Hard to tell without seeing your dataset/dataloader, but I suspect you're simply applying transformations to your dataset, this won't change the dataset size, just augment the existing images. If you wish to balance classes, adding a sampler seems the easiest solution.
Here's (somewhat simplified) code I use for this purpose, utilizing pandas, collections and torch.utils.data.WeightedRandomSampler
. Likely not the best out there but it gets the job done:
# Note the trasnformations should include ToTensor() in this case.
data = datasets.ImageFolder('/path/to/images', transform=loader_transform)

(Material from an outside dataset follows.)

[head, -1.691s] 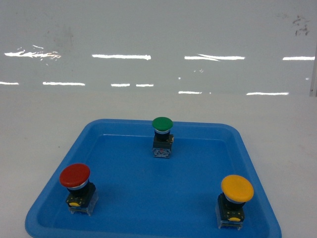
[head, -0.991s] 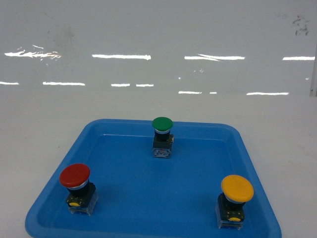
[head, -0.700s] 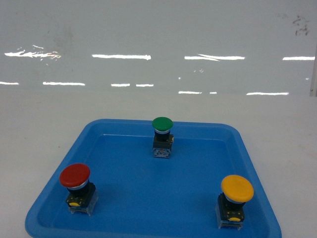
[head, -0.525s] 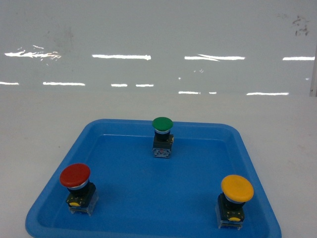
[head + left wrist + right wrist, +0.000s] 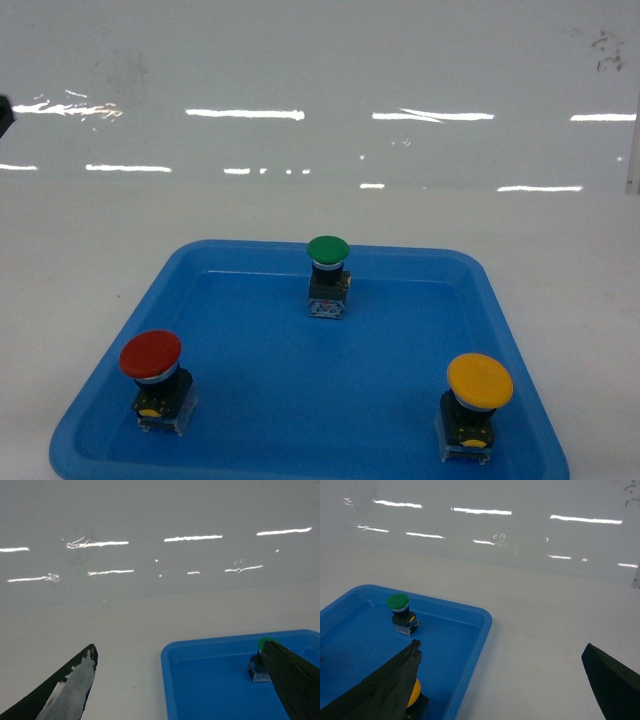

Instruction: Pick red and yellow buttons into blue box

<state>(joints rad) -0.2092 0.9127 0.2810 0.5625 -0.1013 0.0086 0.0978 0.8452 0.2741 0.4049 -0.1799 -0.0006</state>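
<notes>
The red button (image 5: pixel 151 356) stands at 8 o'clock in the blue tray (image 5: pixel 300 400) on the white table (image 5: pixel 560 260), the yellow button (image 5: pixel 479 381) at 4 o'clock, the green button (image 5: pixel 328 251) at 12 o'clock. The left tool (image 5: pixel 180 680) and the right tool (image 5: pixel 505 680) are both released, holding nothing.

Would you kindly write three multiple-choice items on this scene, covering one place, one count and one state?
1. Where in the tray does the green button stand, in the head view?
A. far side, middle
B. near left corner
C. near right corner

2. How many buttons are in the tray?
A. two
B. three
C. four

3. What is the state of the left gripper?
A. shut on the red button
B. shut on nothing
C. open

Answers: 1 A, it stands near the far rim; 2 B, red, green and yellow button; 3 C, its fingers sit wide apart around nothing.
</notes>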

# Split into train/test sets:
train_len = int(len(data)*0.8)
train_set, test_set = random_split(data, [train_len, len(data) - train_len])
# Extract classes:
train_classes = [train_set.dataset.targets[i] for i in train_set.indices]
# Calculate support:
class_count = Counter(train_classes)
# Calculate class weights:
class_weights = torch.DoubleTensor([len(train_classes)/c for c in pd.Series(class_count).sort_index().values])
# Sampler needs the respective class weight supplied for each image in the dataset:
sample_weights = [class_weights[train_set.dataset.targets[i]] for i in train_set.indices]
sampler = WeightedRandomSampler(weights=sample_weights, num_samples=int(len(train_set)*2), replacement=True)
# Create torch dataloaders:
train_loader = DataLoader(train_set, batch_size=4, sampler=sampler, num_workers=12)
print("The number of images in a training set is:", len(train_loader)*batch_size)
test_loader = DataLoader(test_set, batch_size=4, shuffle=False, num_workers=12)
print("The number of images in a test set is:", len(test_loader)*batch_size)
Final train size will be 2x the original in this case, however you may experiment with smaller sizes too, the class representation will be balanced regardless of the size chosen.